Assim, as mulheres se transformaram em objeto de es­tudo dos homens, que as comparavam com o normal, isto é, com os valores e as características do varão. “De modo geral, admite-se que na mulher os poderes da intuição, da percep­ção e talvez da imitação sejam mais destacados que no homem, mas pelo menos algumas dessas faculdades são característi­cas das raças inferiores, e, por conseguinte, de um estado de civilização passado e menos desenvolvido”, dizia Darwin. Da perspectiva masculina, a mulher começou a ser vista como uma anomalia, um ser doente sujeito a menstruações e dores. A moda insana e torturante dos espartilhos (chegavam a en­tortar as costelas e a provocar deslocamentos de útero e de fí­gado) fomentava as asfixias e os desmaios, e a falta de um lugar no mundo e de perspectiva de vida ampliava as depressões e as angústias.

Por conseguinte, a mulher era tida como um ser doente, e de fato adoecia: no final do século XIX e início do XX, houve uma epidemia de anoréxicas, de pacientes acometidas por estranhas patologias crônicas, até chegar às histéricas de Freud. O romancista Henry James soube desenhar em seus li­vros o protótipo da mulher de sua época, inteligente e apaixo­nada mas aprisionada pelas circunstâncias sociais: ele provavelmente se inspirou na vida de sua própria irmã, Alice James, uma mulher criativa e sensível que gostava de escrever (seus diários foram publicados recentemente), mas que não pôde ir à universidade nem recebeu o apoio necessário para dedicar­-se, como Henry, à literatura.
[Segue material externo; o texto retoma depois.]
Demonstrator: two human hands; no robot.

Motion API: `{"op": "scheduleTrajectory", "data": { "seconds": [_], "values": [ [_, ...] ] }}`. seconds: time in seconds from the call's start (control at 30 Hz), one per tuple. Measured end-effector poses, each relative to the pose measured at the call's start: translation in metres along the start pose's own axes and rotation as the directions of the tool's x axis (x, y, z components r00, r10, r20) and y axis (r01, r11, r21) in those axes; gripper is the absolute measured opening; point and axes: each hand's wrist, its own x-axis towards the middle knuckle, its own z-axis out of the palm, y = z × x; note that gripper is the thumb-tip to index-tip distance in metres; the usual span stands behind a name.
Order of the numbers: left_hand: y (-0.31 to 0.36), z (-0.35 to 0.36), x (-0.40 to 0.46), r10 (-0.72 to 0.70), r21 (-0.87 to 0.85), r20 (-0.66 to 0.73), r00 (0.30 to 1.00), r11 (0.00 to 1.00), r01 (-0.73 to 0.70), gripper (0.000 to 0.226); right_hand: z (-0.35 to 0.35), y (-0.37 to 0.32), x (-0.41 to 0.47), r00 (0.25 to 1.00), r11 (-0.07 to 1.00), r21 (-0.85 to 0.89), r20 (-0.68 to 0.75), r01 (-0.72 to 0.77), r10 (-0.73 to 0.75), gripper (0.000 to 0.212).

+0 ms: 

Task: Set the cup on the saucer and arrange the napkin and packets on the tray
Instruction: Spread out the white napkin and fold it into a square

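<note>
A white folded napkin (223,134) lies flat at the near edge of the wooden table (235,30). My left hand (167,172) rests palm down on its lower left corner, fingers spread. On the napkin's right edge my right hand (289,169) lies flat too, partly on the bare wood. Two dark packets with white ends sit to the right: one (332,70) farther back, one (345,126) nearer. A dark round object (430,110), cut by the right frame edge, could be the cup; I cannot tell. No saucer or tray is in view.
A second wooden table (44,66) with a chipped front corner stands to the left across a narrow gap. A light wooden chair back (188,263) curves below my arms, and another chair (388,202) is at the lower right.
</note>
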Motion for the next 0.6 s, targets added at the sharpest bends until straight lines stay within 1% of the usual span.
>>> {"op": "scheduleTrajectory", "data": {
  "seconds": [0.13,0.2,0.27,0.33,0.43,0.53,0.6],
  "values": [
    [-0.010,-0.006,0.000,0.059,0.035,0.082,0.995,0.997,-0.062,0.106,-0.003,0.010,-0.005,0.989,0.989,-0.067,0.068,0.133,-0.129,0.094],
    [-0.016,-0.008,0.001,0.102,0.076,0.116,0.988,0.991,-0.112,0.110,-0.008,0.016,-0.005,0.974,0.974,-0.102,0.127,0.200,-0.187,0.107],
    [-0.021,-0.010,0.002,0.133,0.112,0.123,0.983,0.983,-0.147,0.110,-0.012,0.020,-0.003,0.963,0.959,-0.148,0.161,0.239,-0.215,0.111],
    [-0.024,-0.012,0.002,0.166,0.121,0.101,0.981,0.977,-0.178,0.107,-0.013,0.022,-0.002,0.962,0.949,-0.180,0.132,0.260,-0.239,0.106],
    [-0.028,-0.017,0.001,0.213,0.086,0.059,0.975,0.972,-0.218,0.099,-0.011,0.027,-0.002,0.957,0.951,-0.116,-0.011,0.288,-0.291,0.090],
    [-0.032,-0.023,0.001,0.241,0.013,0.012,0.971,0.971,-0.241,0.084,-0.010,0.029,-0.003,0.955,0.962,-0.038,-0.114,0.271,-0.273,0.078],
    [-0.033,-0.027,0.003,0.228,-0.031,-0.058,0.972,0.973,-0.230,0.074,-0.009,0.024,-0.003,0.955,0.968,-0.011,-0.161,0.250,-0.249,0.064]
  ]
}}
Alice foi uma doente crônica: seu enigmático mal a transformou numa inválida desde os de­zenove anos, e aos 43, quando adoeceu de um câncer fulmi­nante, alegrou-se com a morte.
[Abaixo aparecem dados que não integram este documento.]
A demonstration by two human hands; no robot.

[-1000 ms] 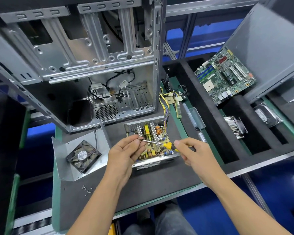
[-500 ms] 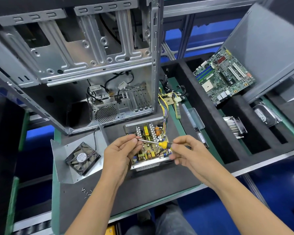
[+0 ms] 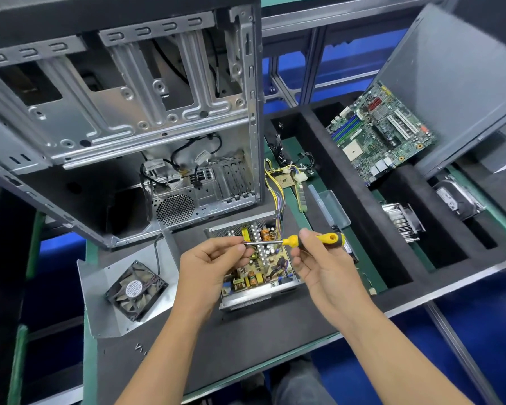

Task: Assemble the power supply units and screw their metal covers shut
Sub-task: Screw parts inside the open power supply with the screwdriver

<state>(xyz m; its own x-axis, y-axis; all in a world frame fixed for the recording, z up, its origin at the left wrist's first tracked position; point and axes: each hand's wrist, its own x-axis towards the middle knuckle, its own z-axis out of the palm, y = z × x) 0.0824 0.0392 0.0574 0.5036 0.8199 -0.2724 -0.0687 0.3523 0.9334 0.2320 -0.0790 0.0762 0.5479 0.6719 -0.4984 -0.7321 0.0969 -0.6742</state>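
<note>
The right hand [image 3: 319, 260] grips the yellow screwdriver [image 3: 310, 240] by its handle; the left hand [image 3: 214, 258] pinches the shaft's tip. Both hover over the open power supply [image 3: 260, 276] at centre; its fan cover [image 3: 123, 290] lies at nine o'clock.

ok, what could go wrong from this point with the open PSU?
1. The screwdriver is held level above the bare power supply board; a slip could jab components.
2. The left hand pinches the shaft near the tip, so a small screw there could drop into the board.
3. The fan cover lies apart, its wire possibly snagging.
</note>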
Aqueles devem ter sido tempos muito angustiantes e difí­ceis para as mulheres: as da classe baixa se arrebentavam de trabalhar com turnos fabris de dezesseis horas, tendo, além disso, que parir e cuidar da casa, e as da classe média e alta es­tavam presas num cárcere de ouro. As heroínas literárias do século XIX (Anna Kariênina, Madame Bovary, Ana Ozores/a Regente) falam da tragédia de mulheres sensíveis, inteligen­tes e capazes que levavam uma vida sem sentido, que tenta­vam escapar do vazio por meio do amor romântico e que pa­gavam muito caro por transgredir as rígidas normas. Salvo exceções (o escritor Mark Twain, por exemplo, que sempre foi deliciosamente feminista), o entorno masculino devia ser tão hostil naquela época, e tão grande a incompreensão do fe­minino, que muitas mulheres começaram a escolher a solteirice e a estabelecer relações de convivência com outras mulheres pelo resto da vida. Na América, isso era então chamado de ca­samento bostoniano (o romance de Henry James As bostonia­nas fala justamente desse mundo feminino) e não tinha de ter, necessariamente, um componente lésbico, sendo, em mui­tos casos, uma união emocional e cúmplice diante da vida, por parte de mulheres ativas, independentes e intelectualmente inquietas, que não queriam se resignar à prisão social.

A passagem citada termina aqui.